> _Task instructions_
Your task is to repeat exactly the lines below between the line holding "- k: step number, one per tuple" and the line holding "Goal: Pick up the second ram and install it", inclusive, and only those.

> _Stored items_
== == ==
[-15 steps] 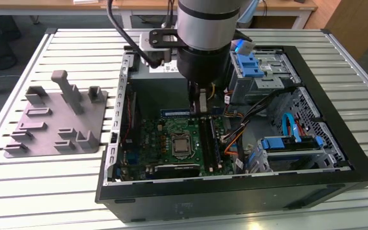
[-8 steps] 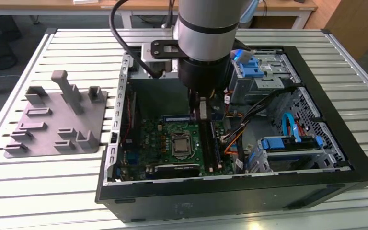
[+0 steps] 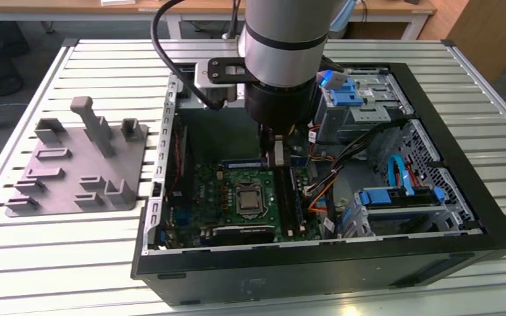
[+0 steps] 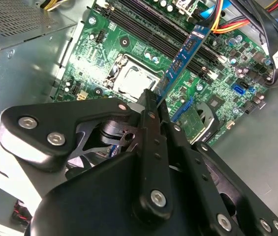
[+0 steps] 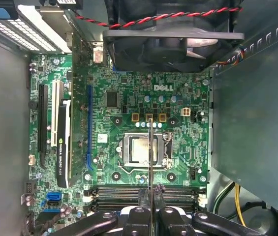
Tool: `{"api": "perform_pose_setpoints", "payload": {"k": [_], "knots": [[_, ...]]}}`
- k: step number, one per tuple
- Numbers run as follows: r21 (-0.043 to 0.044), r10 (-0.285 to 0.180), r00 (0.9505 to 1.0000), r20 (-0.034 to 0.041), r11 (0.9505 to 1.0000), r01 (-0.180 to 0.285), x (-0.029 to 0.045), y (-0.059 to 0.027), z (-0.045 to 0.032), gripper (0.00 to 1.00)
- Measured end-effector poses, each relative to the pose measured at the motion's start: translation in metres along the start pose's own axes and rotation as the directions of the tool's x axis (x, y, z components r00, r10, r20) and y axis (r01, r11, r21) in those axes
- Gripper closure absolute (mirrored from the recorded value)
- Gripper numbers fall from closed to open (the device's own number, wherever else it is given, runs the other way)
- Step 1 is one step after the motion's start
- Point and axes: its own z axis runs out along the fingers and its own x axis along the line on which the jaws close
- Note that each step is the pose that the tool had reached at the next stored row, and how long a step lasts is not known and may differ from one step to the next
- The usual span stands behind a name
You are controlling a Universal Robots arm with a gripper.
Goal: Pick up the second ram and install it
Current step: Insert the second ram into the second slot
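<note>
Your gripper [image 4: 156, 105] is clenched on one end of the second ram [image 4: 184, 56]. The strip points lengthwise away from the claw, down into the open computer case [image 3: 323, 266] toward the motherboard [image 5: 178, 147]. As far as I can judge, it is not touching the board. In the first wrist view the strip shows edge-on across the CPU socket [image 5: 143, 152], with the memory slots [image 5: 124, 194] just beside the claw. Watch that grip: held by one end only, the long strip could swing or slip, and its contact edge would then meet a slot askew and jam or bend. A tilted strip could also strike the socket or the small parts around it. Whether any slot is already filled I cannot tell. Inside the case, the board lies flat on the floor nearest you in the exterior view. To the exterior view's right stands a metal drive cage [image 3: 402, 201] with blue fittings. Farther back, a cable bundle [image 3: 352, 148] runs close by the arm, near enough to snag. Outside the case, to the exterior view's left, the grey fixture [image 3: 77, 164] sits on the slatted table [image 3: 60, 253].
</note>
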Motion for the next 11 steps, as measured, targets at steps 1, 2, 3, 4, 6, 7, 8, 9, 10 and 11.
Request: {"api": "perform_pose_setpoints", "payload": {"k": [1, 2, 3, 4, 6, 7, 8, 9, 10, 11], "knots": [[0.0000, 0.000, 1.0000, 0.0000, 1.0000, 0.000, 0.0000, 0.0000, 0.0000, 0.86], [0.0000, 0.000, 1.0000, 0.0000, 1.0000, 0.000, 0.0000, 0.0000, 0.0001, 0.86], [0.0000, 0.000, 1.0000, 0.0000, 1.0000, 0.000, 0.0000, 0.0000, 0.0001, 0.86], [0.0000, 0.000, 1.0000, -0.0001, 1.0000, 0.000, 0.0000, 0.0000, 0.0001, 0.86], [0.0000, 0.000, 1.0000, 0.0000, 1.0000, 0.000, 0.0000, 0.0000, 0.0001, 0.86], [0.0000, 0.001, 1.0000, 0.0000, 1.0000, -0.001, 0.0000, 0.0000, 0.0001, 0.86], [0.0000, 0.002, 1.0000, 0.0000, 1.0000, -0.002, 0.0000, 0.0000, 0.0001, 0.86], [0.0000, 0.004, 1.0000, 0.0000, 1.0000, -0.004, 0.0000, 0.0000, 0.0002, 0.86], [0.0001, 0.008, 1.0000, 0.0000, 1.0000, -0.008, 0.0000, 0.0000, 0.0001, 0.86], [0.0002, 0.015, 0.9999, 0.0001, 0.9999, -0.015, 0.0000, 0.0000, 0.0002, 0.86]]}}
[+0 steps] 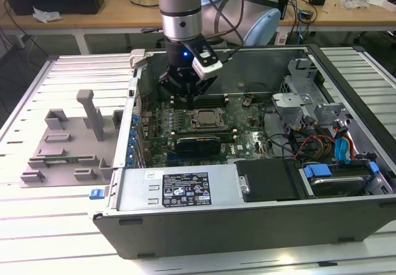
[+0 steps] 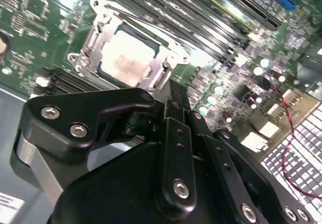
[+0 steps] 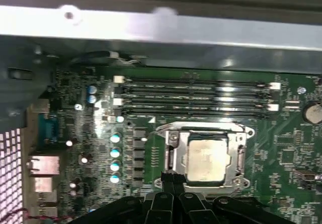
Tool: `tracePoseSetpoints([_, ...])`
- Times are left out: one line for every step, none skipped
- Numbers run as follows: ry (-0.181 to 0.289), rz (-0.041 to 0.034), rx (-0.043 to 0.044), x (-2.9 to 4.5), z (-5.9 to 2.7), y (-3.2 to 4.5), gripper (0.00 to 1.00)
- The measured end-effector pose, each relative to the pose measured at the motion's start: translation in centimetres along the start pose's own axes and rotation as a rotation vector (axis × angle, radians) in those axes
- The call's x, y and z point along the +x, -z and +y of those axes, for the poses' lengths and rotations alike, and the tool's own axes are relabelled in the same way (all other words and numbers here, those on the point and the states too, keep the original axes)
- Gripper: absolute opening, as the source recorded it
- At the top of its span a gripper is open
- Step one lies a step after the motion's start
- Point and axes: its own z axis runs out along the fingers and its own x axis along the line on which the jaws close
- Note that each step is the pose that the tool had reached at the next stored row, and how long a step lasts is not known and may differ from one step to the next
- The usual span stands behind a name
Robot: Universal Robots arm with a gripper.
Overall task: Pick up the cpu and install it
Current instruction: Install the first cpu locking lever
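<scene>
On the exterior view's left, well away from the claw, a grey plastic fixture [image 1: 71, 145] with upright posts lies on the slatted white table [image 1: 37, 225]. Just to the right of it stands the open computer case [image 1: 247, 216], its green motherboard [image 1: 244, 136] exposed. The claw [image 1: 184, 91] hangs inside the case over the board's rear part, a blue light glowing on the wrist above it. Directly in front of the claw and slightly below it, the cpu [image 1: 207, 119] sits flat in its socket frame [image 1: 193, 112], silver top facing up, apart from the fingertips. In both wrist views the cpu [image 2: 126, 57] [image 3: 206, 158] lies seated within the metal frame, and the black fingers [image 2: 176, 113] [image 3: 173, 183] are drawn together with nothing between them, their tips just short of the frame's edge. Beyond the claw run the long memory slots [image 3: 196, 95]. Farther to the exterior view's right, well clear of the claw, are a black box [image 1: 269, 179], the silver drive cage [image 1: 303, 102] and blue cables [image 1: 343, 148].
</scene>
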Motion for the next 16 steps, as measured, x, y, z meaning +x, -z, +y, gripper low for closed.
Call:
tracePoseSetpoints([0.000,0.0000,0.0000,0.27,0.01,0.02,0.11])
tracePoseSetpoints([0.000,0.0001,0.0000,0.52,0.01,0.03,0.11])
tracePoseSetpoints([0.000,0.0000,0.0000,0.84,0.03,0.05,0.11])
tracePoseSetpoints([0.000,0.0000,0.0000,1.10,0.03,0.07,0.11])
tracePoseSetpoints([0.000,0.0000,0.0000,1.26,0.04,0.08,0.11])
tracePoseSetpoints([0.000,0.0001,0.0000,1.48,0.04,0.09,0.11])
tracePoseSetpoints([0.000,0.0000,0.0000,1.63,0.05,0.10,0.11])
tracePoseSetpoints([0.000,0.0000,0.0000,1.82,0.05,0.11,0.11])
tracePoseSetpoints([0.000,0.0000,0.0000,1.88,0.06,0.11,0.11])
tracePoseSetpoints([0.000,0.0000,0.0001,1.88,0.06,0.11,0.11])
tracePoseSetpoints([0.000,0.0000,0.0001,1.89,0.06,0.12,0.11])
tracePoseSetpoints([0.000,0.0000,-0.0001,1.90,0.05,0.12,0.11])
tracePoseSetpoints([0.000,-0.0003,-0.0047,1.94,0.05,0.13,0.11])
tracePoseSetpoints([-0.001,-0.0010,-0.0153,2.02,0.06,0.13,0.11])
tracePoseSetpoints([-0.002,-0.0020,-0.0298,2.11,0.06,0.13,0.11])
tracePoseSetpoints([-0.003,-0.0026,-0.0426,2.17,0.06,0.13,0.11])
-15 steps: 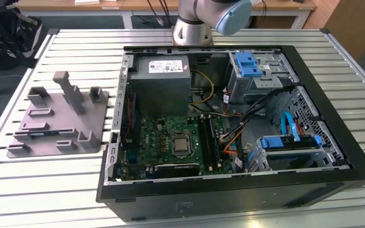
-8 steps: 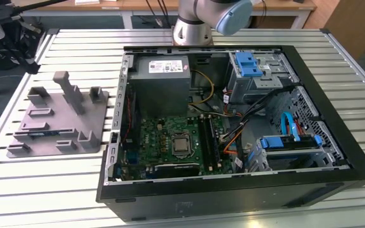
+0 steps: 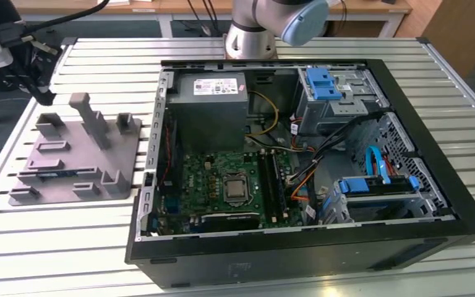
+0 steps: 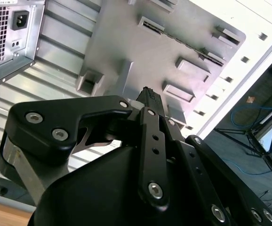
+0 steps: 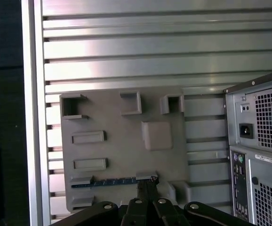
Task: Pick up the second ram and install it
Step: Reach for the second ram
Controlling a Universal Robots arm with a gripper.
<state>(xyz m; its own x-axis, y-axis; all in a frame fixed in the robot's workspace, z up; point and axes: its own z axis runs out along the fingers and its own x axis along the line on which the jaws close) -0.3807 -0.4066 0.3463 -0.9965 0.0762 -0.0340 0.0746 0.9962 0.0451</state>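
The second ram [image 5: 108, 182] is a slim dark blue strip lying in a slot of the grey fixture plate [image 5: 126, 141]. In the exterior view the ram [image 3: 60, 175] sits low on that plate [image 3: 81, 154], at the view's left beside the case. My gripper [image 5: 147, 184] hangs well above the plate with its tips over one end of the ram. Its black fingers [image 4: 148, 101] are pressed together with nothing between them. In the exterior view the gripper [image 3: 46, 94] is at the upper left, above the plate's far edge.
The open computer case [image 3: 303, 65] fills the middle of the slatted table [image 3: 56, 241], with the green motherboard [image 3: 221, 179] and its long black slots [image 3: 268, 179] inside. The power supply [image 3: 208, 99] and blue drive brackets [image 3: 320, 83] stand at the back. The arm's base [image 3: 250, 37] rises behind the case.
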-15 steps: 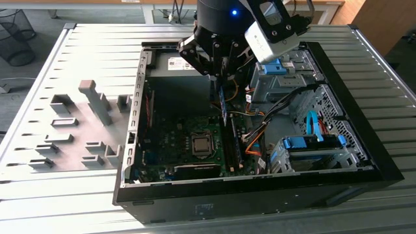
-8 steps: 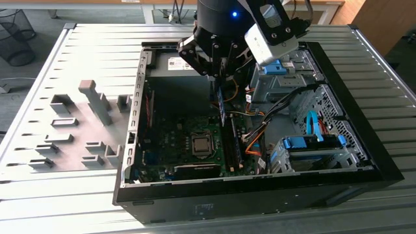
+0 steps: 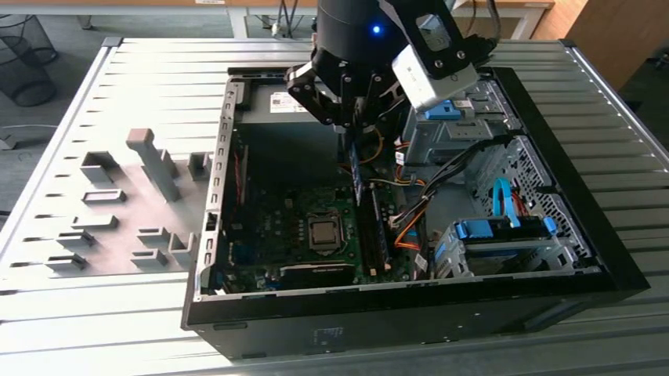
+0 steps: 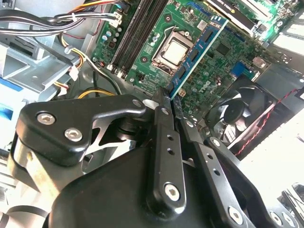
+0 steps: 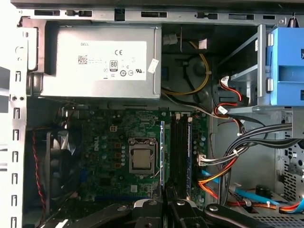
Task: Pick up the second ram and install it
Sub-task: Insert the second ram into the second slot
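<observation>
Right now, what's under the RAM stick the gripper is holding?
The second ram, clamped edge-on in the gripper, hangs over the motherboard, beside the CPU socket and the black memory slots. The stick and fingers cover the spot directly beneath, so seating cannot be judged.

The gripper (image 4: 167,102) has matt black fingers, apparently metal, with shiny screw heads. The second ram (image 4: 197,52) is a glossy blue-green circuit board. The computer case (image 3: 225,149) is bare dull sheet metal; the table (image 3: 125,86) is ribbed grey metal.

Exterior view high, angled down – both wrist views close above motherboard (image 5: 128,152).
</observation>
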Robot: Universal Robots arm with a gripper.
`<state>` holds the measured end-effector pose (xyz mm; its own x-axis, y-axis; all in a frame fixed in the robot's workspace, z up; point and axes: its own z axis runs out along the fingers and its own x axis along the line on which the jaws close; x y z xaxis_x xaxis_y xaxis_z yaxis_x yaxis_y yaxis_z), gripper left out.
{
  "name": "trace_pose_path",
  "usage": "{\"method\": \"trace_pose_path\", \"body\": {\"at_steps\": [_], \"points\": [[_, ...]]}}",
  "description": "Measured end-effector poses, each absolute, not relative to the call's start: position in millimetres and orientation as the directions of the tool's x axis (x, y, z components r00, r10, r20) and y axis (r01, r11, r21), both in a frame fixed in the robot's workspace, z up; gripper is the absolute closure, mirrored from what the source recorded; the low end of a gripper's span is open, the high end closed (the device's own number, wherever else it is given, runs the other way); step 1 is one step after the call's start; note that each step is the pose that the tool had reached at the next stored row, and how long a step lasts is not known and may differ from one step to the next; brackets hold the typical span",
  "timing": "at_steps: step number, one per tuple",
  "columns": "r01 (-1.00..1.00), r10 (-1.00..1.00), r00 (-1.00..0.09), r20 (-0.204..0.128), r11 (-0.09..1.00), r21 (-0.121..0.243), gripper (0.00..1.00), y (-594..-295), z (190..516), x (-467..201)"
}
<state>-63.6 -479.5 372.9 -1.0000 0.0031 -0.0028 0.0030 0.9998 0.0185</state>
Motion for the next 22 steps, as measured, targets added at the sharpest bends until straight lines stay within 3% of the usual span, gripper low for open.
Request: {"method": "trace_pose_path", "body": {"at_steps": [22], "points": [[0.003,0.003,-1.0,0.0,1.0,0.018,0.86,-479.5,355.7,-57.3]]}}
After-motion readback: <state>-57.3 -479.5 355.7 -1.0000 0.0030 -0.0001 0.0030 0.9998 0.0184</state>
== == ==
> _Answer box_
- k: step number, one per tuple
- Numbers run as follows: r21 (-0.043 to 0.044), r10 (-0.285 to 0.180), r00 (0.9505 to 1.0000), r20 (-0.034 to 0.041), r11 (0.9505 to 1.0000), r01 (-0.180 to 0.285), x (-0.029 to 0.045), y (-0.059 to 0.027), z (-0.045 to 0.032), gripper (0.00 to 1.00)
- Measured end-effector poses, each relative to the pose measured at the motion's start: translation in metres along the start pose's own axes and rotation as the directions of the tool's x axis (x, y, z components r00, r10, r20) and y axis (r01, r11, r21) in those axes
- Gripper closure absolute (mirrored from the recorded value)
- Gripper numbers fall from closed to open (the device's own number, wherever else it is given, runs the other way)
- Step 1 is one step after the motion's start
- Point and axes: its own z axis runs out along the fingers and its own x axis along the line on which the jaws close
- Note that each step is the pose that the tool had reached at the next stored row, and how long a step lasts is not known and may differ from one step to the next
- The usual span stands behind a name
You are controlling a Universal Robots arm with a gripper.
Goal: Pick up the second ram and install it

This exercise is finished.